** Problem statement **
Once the line with "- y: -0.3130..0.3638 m" is found in the entries below, repeat it and each following line exactly, up to and including the line with "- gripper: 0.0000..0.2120". Add no other lines.

Exercise data Start Marker

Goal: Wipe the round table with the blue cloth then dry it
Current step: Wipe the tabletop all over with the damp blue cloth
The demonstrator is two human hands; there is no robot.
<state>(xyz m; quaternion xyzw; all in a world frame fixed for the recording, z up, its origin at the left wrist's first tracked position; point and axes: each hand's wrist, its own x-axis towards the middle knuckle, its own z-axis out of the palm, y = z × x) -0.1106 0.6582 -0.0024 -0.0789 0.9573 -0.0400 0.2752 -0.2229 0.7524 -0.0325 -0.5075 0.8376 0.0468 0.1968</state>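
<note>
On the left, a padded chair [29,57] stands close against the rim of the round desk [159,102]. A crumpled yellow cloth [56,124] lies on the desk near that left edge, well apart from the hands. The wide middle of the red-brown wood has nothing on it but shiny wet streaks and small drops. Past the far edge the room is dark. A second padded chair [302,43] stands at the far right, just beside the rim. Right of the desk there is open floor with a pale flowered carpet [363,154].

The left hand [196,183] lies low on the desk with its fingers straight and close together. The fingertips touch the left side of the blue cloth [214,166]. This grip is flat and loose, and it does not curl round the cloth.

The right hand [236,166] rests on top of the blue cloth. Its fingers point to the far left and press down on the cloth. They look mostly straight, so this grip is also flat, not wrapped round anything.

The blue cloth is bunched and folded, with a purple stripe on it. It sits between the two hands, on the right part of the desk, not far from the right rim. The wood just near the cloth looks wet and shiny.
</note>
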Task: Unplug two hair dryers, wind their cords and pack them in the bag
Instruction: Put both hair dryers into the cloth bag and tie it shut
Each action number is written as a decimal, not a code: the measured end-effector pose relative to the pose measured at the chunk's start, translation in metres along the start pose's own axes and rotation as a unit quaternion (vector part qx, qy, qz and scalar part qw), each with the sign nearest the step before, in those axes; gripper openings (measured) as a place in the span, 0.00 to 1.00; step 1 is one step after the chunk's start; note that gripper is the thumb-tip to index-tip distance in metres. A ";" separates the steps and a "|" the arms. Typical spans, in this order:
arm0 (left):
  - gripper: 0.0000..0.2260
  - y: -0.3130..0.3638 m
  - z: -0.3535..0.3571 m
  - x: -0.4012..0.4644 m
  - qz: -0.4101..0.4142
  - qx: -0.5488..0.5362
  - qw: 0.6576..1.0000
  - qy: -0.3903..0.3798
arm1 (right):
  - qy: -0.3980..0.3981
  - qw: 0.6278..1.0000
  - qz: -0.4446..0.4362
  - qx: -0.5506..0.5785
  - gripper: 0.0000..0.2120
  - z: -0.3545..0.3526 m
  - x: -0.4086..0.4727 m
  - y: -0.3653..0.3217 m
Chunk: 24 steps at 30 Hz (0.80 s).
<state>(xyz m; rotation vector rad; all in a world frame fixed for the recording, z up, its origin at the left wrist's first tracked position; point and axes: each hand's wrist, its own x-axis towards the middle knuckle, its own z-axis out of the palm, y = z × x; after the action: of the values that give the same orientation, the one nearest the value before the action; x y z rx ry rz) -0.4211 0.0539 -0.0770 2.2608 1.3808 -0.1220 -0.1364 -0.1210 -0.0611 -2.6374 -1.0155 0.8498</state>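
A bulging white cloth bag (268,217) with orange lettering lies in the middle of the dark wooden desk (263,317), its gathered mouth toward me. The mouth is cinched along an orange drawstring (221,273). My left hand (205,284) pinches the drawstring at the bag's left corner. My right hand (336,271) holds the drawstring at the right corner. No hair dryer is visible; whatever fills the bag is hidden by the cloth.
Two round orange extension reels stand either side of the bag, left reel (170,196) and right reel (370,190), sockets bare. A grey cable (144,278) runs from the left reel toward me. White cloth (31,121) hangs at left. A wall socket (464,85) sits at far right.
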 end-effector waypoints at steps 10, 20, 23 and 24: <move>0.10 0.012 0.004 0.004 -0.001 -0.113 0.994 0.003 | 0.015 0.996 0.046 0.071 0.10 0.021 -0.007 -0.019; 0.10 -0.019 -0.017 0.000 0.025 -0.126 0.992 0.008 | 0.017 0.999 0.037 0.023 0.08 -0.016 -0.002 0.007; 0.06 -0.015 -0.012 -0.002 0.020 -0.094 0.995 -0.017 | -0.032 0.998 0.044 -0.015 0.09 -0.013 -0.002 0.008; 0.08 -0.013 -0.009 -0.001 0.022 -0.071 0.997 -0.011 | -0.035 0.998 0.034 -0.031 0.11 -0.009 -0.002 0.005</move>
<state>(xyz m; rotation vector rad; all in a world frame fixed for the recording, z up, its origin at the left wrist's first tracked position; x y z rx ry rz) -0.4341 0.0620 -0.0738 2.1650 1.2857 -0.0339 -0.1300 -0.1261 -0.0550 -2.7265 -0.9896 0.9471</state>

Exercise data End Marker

** Result **
  - y: -0.3130..0.3638 m
  - z: -0.3535..0.3571 m
  - x: -0.4012..0.4644 m
  - qz: -0.4101..0.4142
  - qx: -0.5488..0.5362
  - qw: 0.6576..1.0000
  - qy: -0.3903..0.3798
arm1 (right):
  - qy: -0.3980..0.3981
  - qw: 0.6278..1.0000
  - qz: -0.4446..0.4362
  - qx: -0.5506..0.5785
  - gripper: 0.0000..0.2120

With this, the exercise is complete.